As a Fulbright-Nehru fellow at Yale University, Rizvi will further her doctoral research considerations and study urban dystopias, their political ecology, and the global/local/glocal responses to the same in contemporary times, especially from South Asian and East Asian perspectives. The Fulbright-Nehru program enables her to study the planetary flows of being and information that underlie the global dystopian condition in contemporary times and explore and conceptualise ‘better futures’ based on safe and sustainable ethics of care.

Altaf Pasha

Mr. Altaf Pasha is a PhD scholar at the Centre for Nano & Material Sciences (CNMS), Jain University, Bangalore. His research is focused on developing solar photovoltaic materials and devices with a commitment to solve global energy crisis and contribute to India’s renewable energy target. He is working towards making perovskite solar cells a viable technology by focusing on efficiency, stability, and scaling. His research has been published in reputed peer-reviewed international journals and international conference proceedings.

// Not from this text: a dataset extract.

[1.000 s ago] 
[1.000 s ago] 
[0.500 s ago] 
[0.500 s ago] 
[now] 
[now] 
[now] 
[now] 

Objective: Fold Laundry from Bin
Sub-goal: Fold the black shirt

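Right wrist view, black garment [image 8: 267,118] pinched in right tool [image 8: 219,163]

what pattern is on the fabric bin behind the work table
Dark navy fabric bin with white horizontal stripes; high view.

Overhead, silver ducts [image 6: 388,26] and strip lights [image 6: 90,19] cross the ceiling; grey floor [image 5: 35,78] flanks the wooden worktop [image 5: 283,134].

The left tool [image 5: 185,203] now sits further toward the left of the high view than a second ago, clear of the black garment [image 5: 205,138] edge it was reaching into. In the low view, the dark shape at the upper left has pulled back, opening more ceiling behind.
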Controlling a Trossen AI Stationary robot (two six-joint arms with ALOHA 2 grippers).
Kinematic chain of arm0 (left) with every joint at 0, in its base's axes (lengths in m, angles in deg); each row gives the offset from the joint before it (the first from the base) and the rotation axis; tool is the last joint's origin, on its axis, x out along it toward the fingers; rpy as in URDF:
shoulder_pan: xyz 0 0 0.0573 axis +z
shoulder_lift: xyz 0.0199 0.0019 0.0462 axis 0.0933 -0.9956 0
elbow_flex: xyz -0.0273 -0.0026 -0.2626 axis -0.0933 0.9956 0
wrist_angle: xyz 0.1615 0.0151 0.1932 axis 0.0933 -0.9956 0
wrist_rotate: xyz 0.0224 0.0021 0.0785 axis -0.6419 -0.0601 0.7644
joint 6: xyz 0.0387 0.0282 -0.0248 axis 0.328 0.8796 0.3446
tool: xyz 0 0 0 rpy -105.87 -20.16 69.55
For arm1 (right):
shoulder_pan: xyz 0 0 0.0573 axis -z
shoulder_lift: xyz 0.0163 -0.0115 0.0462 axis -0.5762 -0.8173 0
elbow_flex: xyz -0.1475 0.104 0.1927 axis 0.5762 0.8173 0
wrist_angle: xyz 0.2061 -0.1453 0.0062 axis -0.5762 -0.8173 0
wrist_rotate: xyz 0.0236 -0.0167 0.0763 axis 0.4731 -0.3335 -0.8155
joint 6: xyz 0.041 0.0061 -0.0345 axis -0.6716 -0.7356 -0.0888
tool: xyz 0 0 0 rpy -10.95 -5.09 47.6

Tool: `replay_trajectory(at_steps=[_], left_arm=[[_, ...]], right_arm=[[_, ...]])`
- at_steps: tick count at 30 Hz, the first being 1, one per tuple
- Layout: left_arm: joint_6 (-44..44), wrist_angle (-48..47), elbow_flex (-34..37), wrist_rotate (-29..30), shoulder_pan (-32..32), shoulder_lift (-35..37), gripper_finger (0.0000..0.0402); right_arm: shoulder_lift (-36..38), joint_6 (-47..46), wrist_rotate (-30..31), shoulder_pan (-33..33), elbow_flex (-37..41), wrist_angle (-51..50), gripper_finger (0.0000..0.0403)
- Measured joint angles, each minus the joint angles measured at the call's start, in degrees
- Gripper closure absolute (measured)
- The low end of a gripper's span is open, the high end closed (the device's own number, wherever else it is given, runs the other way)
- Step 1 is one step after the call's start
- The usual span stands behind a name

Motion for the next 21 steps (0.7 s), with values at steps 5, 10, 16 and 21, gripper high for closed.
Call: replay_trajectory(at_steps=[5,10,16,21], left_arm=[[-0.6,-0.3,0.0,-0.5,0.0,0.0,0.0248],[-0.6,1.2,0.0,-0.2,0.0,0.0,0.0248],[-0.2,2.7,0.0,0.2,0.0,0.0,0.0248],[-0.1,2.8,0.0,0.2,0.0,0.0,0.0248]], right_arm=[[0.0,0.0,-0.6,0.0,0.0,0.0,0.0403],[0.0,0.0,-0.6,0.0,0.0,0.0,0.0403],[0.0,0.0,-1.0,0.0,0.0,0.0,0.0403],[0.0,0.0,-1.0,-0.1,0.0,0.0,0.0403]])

Prior to joining Jain, he received his BSc (Physics) from SSMRV College and MSc (Physics) from National College Jayanagar. After his MSc, he worked as a research scholar at Karlsruhe Institute for Technology (KIT), Germany on a collaborative project with major photovoltaics industry partners. He later joined Photo and Electrocatalysis Research Group at Jain to focus on fabrication of new generation solar cells.

He has also worked as a part-time (four semesters) assistant professor at Department of Postgraduate Studies & Research in Physics at the National College and has guided a few students in projects leading to multiple publications.

In his Fulbright fellowship, Mr. Altaf is studying phase segregation mechanism in mixed halide perovskites, to fabricate photostable tandem solar cells, with a view to futuristic renewable energy technologies.

Mr. Altaf is an avid STEM communicator. He serves as a part-time curator in BV Jagadeesh Science Centre, he has delivered public lectures and moderated debates on important public policies. He is also a Kannada theatre artist and enjoys interconnecting arts with science.

Kadiguang Panmei

Mr. Kadiguang Panmei is a doctoral fellow at the Tata Institute of Social Sciences, Mumbai and his research is focussed on the documentation and preservation of Zeliangruang (Zeliangrong) Naga folk music. He holds a master’s degree in Sociology from the Delhi School of Economics, Delhi university, an MPhil in Social Sciences from TISS Mumbai and is also a certified audio engineer and music producer from ILM academy.

As a member of the tribal community of the Ruangmei (Rongmei) Nagas from Manipur in northeast India, his interests in research include the study of tribal culture from its myriad perspectives on food, the arts, geopolitics and more. He is a recipient of the UGC JRF (2016) for conducting his MPhil-Ph.D. research and was awarded the emerging scholar award at the international food studies conference (2019) held in Kaohsiung, Taiwan for the presentation of his MPhil paper. He was also awarded the Sahapedia–UNESCO Fellowship in 2019 to conduct research on the aural history of the Ruangmei Nagas of Manipur.

He believes that research on music should include a union of both the sonorities of music and the lexical narratives behind its histories and philosophies. His Ph.D. research on Zeliangruang Naga folk music therefore considers not only the important need of the written word but also, the preservation of folk songs and music through recordings and audio archiving.

The Fulbright-Nehru Fellowship for him is a crucial step towards not only completing his Ph.D. research but his vision to document and preserve folk music and to facilitate the recovery of dying oral traditions from the northeast region of India. Through his work, he hopes to add more to the growing stock of research on the people of north east India, uncovering the plethora of ethno-cultural knowledge that this remote region of India has to offer. When he is not reading or writing for his research, he likes to cook, produce music and play the guitar.